O cenário do rádio esportivo de Minas Gerais e do Brasil perdeu uma de suas figuras mais emblemáticas neste sábado, 16 de março. O narrador e apresentador Milton Naves faleceu aos 70 anos de idade, deixando um legado de quatro décadas dedicadas à paixão pelo esporte e à comunicação. A notícia foi confirmada pela família do profissional, que fez uma publicação no perfil de Naves na rede social X, embora a causa da morte não tenha sido revelada publicamente.
A partida de Milton Naves representa uma lacuna significativa para os ouvintes e colegas de profissão, que por anos acompanharam sua voz marcante e seu estilo inconfundível. Sua trajetória, em grande parte construída na Rádio Itatiaia, se confunde com a própria história do jornalismo esportivo mineiro, narrando momentos que se tornaram inesquecíveis para gerações de torcedores.
Milton Naves: A trajetória de uma voz inesquecível
Nascido em Ilicínea, Minas Gerais, em 26 de dezembro de 1955, Milton Amaral Naves iniciou sua jornada na comunicação ainda muito jovem. Sua infância foi marcada pela mudança para Alfenas, também no sul do estado, onde o sonho de se tornar narrador esportivo começou a tomar forma. Aos 17 anos, pela Rádio Cultura, ele realizou esse desejo, em um momento que ficaria gravado em sua memória e na história do rádio local.

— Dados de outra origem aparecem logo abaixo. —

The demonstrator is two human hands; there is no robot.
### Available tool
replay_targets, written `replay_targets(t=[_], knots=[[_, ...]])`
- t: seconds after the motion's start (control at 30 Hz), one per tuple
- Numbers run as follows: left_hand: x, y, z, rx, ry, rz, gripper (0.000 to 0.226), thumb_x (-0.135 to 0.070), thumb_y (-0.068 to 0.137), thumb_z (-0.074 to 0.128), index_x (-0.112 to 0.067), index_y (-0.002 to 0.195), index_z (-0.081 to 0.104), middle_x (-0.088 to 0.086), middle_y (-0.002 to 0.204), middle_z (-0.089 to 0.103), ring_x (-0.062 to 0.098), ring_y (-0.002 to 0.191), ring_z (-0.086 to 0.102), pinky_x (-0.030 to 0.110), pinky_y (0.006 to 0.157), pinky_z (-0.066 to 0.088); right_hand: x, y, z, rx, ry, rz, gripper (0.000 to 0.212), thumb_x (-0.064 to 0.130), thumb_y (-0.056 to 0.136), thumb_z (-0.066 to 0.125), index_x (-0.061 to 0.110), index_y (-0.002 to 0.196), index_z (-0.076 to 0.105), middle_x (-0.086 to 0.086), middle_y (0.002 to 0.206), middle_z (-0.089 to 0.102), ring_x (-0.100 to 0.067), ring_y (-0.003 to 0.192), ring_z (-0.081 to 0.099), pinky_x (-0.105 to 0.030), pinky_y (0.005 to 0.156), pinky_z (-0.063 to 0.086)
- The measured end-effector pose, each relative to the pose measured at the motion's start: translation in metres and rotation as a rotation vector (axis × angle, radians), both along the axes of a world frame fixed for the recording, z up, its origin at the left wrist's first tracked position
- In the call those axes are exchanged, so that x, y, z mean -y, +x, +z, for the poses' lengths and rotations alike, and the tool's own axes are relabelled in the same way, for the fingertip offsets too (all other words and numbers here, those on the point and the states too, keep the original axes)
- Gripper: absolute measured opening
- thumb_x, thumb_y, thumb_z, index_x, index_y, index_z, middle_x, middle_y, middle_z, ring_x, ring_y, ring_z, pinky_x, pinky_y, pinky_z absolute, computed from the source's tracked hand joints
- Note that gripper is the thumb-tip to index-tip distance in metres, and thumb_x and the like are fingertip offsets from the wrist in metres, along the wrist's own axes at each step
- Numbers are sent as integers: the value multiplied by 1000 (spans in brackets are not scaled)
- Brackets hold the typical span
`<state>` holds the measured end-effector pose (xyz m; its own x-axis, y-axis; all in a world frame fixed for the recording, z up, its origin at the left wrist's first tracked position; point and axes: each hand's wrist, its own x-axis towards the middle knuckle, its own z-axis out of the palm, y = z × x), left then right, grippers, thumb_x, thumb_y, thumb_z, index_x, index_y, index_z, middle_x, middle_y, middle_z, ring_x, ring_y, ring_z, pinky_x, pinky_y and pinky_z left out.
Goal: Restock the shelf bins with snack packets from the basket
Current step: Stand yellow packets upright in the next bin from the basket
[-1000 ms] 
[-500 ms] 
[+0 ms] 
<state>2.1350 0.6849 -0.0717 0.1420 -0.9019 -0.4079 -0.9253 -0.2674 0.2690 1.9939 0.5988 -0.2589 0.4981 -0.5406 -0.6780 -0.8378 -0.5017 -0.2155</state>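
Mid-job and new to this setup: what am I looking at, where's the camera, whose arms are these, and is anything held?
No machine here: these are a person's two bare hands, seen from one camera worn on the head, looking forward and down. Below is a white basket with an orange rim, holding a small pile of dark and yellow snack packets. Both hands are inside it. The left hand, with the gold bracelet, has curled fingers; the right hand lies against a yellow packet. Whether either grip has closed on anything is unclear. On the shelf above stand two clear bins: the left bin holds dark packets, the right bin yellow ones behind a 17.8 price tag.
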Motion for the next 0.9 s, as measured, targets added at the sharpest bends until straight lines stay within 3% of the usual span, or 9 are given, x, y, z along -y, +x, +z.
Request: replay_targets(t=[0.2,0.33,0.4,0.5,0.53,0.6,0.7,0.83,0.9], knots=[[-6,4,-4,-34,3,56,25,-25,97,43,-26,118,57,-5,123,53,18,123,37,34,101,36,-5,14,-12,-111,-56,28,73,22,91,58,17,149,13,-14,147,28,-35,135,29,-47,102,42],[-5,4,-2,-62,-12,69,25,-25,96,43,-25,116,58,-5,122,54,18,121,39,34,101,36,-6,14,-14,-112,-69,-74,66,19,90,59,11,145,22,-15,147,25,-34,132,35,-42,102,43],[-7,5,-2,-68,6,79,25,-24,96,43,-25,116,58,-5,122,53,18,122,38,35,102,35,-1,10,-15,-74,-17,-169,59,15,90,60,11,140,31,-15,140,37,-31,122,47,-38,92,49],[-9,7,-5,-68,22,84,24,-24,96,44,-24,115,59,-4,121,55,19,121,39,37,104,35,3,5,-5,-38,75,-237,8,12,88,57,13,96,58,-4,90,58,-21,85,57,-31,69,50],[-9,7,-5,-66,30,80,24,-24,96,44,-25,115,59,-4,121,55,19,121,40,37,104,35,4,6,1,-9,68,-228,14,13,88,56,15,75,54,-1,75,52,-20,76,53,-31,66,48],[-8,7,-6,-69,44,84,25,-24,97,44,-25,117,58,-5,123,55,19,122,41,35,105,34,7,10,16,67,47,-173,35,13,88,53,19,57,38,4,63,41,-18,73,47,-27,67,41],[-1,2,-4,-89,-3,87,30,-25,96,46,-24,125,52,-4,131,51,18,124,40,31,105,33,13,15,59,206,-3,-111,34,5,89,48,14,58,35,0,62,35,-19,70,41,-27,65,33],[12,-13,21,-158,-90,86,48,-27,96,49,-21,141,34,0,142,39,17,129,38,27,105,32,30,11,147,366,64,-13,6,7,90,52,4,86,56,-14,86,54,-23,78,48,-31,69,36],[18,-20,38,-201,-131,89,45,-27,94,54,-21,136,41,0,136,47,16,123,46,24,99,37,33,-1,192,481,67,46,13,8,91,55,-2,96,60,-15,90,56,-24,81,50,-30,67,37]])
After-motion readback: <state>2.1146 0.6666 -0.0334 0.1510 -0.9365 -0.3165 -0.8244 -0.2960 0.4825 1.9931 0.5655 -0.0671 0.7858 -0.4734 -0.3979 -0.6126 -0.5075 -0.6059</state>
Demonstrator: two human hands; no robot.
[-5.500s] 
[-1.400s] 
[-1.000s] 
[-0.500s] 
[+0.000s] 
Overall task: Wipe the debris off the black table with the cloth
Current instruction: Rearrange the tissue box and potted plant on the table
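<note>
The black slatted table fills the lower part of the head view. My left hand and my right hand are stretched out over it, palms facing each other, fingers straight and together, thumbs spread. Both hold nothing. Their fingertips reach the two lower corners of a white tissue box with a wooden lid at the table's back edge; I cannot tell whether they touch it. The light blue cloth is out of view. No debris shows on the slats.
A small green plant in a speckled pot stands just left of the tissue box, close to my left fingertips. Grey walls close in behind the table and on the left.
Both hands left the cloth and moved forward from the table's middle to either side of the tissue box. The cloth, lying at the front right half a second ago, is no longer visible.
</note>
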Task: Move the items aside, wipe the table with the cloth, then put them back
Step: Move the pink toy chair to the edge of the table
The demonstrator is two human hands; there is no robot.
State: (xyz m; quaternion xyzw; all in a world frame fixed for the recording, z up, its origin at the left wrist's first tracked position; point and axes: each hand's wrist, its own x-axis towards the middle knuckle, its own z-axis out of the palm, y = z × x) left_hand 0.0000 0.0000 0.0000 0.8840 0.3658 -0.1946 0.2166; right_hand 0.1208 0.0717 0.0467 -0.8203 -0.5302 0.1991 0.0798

A primeira transmissão de Naves foi um marco: um jogo amistoso entre Flamengo e Caldense, em 1977, que celebrou a inauguração do Estádio Francisco Leite Vilela. Este evento não apenas abriu as portas para sua carreira, mas também demonstrou o talento e a paixão que o acompanhariam por toda a vida. A frase que o consagraria, “Estou fazendo o que gosto, transmitindo um jogo de bola”, já ecoava em seu espírito desde os primeiros passos.
O legado de quatro décadas na Rádio Itatiaia
Dois anos após sua estreia, Milton Naves fez a transição para a capital mineira, Belo Horizonte, trabalhando brevemente na Rádio Guarani antes de chegar à Rádio Itatiaia, aos 21 anos. Foi na Itatiaia que ele consolidou sua carreira e eternizou o bordão “Show de Bola”, que se tornou sua marca registrada. Sua voz acompanhou os principais eventos do futebol nacional e internacional por mais de quatro décadas, tornando-se uma referência para os amantes do esporte.
A lista de coberturas de Milton Naves é impressionante: ele esteve presente em 13 Copas América e nove Copas do Mundo, desde a edição de 1982 até a de 2018. Cobriu seis finais de Mundiais, incluindo a histórica conquista do pentacampeonato mundial pela Seleção Brasileira em 2002, no Japão. Além disso, narrou a inédita medalha de ouro olímpica do futebol masculino nos Jogos do Rio de Janeiro, em 2016, momentos que estão gravados na memória afetiva de milhões de brasileiros. Até 2022, Naves também foi apresentador do Rádio Esportes, um tradicional programa esportivo da hora do almoço na emissora.
Repercussão e homenagens do futebol mineiro
A notícia do falecimento de Milton Naves gerou uma onda de comoção e homenagens nas redes sociais, especialmente por parte dos principais clubes de futebol de Minas Gerais. Cruzeiro e Atlético-MG, por exemplo, destacaram a presença constante e a voz inconfundível do profissional na cobertura das partidas de seus times, reconhecendo sua importância para a narrativa esportiva que acompanhou suas glórias e desafios.
O América-MG também se manifestou, ressaltando que o apresentador eternizou “momentos inesquecíveis” da história do clube. A homenagem do Coelho citou especificamente a narração do gol que selou a conquista do título brasileiro da Série B em 1997, um exemplo claro de como a voz de Naves se entrelaçou com as emoções e as memórias dos torcedores. O velório de Milton Naves ocorreu no Funeral House, na Avenida Afonso Pena, 2158, bairro Funcionários, em Belo Horizonte, até as 19h deste sábado, com o corpo sendo posteriormente cremado, conforme informações da Agência Brasil.
Um ícone que deixa saudades no jornalismo esportivo
A partida de Milton Naves deixa um vazio no jornalismo esportivo, mas sua voz e seu legado permanecerão vivos na memória de todos que o acompanharam. Ele foi mais do que um narrador; foi um contador de histórias, um companheiro de jornadas e um apaixonado pelo esporte que soube transmitir essa paixão a cada palavra. Seu estilo único e sua dedicação ao rádio inspiraram muitos e deixaram uma marca indelével na comunicação brasileira.